__Problem__: Which lines to output? The line containing "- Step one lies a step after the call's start" and every line after it in the data below, each copied exactly.

__Input data__:
---+---

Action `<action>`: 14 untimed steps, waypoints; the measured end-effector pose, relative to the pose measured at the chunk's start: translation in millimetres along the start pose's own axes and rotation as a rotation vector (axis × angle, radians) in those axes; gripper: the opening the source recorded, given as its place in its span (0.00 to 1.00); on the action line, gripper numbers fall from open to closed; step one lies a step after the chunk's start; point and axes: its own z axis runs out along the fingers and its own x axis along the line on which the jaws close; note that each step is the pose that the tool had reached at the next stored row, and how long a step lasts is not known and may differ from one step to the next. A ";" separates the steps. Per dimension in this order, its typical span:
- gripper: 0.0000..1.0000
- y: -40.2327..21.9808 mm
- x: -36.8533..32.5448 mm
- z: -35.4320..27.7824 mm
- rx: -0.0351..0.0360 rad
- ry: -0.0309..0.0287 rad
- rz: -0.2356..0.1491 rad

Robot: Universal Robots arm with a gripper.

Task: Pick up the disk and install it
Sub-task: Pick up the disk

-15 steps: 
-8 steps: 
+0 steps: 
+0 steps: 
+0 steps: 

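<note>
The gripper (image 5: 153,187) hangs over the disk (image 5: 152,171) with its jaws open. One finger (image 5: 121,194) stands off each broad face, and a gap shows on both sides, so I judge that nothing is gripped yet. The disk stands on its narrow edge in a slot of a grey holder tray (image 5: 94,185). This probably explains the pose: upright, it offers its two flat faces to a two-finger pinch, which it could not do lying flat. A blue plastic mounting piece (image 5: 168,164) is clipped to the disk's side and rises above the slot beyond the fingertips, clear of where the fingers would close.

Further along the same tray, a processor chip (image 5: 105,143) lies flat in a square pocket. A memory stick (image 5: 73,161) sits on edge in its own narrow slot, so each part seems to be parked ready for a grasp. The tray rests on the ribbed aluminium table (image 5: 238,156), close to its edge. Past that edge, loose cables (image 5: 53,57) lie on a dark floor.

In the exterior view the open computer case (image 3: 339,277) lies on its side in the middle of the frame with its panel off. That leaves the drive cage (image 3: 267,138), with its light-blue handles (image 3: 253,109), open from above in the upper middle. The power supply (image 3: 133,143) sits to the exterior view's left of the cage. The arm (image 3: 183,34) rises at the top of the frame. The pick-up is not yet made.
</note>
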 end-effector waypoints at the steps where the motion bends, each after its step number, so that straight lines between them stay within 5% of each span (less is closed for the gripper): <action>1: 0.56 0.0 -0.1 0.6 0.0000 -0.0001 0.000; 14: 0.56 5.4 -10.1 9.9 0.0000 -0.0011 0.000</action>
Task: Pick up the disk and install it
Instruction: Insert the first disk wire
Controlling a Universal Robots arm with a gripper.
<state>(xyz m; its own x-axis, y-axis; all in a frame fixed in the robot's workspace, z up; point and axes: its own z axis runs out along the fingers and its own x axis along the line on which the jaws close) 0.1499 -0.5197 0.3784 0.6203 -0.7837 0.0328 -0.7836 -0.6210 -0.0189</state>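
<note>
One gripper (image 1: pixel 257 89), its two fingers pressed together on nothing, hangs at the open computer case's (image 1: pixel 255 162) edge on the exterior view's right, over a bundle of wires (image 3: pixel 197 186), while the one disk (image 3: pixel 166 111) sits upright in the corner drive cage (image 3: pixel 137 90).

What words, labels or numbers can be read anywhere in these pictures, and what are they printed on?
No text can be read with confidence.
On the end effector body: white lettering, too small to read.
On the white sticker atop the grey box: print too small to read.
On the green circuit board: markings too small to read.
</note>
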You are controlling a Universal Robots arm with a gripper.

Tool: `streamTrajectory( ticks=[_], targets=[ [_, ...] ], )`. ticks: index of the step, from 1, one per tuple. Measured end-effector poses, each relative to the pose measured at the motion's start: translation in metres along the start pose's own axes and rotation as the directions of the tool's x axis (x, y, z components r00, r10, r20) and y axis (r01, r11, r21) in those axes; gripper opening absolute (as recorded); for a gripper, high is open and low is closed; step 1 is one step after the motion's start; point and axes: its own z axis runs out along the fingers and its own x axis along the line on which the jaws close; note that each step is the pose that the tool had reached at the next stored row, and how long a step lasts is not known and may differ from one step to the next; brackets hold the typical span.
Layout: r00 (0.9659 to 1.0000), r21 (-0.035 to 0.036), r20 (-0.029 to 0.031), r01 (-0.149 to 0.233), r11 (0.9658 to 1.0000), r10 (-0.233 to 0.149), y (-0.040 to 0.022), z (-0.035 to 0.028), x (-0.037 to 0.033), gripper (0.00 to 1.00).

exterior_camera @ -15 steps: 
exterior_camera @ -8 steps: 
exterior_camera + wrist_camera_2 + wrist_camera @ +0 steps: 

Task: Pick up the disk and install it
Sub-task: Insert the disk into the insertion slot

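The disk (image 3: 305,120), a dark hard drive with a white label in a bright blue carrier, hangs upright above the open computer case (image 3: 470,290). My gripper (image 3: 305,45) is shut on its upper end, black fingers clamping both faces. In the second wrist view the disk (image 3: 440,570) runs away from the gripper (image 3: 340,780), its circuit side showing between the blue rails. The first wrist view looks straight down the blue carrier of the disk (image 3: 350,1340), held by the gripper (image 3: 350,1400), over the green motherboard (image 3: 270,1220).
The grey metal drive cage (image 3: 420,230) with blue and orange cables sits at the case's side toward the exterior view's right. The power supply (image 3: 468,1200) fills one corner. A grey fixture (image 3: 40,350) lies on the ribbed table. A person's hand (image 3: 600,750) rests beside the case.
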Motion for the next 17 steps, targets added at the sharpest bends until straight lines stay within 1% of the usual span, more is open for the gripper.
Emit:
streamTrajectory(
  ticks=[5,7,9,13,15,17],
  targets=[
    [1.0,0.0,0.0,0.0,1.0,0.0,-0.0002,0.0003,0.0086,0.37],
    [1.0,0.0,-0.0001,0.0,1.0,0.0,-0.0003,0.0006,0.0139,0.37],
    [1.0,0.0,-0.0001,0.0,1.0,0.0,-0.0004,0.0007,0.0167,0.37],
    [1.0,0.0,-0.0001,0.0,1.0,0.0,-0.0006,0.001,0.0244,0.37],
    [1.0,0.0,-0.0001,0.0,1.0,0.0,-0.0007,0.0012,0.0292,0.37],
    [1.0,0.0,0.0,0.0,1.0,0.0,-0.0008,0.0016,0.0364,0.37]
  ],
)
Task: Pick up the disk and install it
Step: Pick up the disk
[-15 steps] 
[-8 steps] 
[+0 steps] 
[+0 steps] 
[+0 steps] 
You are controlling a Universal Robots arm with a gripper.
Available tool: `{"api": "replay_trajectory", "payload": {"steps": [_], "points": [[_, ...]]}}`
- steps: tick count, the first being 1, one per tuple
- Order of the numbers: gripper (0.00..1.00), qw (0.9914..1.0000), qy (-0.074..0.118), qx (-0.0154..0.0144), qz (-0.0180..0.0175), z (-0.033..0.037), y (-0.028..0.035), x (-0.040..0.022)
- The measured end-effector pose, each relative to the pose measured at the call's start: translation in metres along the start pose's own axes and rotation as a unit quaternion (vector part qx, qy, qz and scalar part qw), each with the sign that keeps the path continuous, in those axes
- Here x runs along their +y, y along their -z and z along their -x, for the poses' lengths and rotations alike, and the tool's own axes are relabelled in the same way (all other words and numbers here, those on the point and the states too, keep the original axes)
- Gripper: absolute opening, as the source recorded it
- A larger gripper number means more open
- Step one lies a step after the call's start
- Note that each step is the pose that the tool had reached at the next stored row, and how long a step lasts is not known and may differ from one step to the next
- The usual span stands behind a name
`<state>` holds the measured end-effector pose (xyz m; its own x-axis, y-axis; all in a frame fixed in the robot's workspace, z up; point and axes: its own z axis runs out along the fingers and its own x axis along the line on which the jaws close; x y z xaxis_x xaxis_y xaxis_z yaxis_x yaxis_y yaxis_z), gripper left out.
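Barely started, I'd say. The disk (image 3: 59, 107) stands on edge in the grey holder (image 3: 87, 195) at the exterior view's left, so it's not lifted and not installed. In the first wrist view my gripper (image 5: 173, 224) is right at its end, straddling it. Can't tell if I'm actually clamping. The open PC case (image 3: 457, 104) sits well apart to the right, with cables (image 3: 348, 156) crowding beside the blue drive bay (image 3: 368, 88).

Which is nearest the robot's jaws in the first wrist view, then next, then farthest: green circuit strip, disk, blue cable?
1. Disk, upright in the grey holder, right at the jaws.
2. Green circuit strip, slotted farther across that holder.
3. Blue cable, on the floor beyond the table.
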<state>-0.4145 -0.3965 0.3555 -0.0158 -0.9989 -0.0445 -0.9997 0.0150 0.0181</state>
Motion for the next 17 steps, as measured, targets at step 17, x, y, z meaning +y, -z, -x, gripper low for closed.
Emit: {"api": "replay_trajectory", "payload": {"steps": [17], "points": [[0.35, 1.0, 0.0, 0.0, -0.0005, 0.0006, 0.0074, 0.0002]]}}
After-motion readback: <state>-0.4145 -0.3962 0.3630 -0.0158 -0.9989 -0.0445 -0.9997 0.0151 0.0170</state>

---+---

__Result__:
- Step one lies a step after the call's start
- Note that each step is the pose that the tool had reached at the next stored row, and how long a step lasts is not known and may differ from one step to the next
- The usual span stands behind a name
`<state>` holds the measured end-effector pose (xyz m; its own x-axis, y-axis; all in a frame fixed in the robot's workspace, z up; point and axes: its own z axis runs out along the fingers and its own x axis along the line on which the jaws close; x y z xaxis_x xaxis_y xaxis_z yaxis_x yaxis_y yaxis_z), gripper left out.
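Barely started, I'd say. The disk (image 3: 59, 107) stands on edge in the grey holder (image 3: 87, 195) at the exterior view's left, so it's not lifted and not installed. In the first wrist view my gripper (image 5: 173, 224) is right at its end, straddling it. Can't tell if I'm actually clamping. The open PC case (image 3: 457, 104) sits well apart to the right, with cables (image 3: 348, 156) crowding beside the blue drive bay (image 3: 368, 88).

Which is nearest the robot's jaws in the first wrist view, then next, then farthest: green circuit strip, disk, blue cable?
1. Disk, upright in the grey holder, right at the jaws.
2. Green circuit strip, slotted farther across that holder.
3. Blue cable, on the floor beyond the table.
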<state>-0.4145 -0.3965 0.3555 -0.0158 -0.9989 -0.0445 -0.9997 0.0150 0.0181</state>
Motion for the next 17 steps, as measured, targets at step 17, x, y, z meaning +y, -z, -x, gripper low for closed.
Emit: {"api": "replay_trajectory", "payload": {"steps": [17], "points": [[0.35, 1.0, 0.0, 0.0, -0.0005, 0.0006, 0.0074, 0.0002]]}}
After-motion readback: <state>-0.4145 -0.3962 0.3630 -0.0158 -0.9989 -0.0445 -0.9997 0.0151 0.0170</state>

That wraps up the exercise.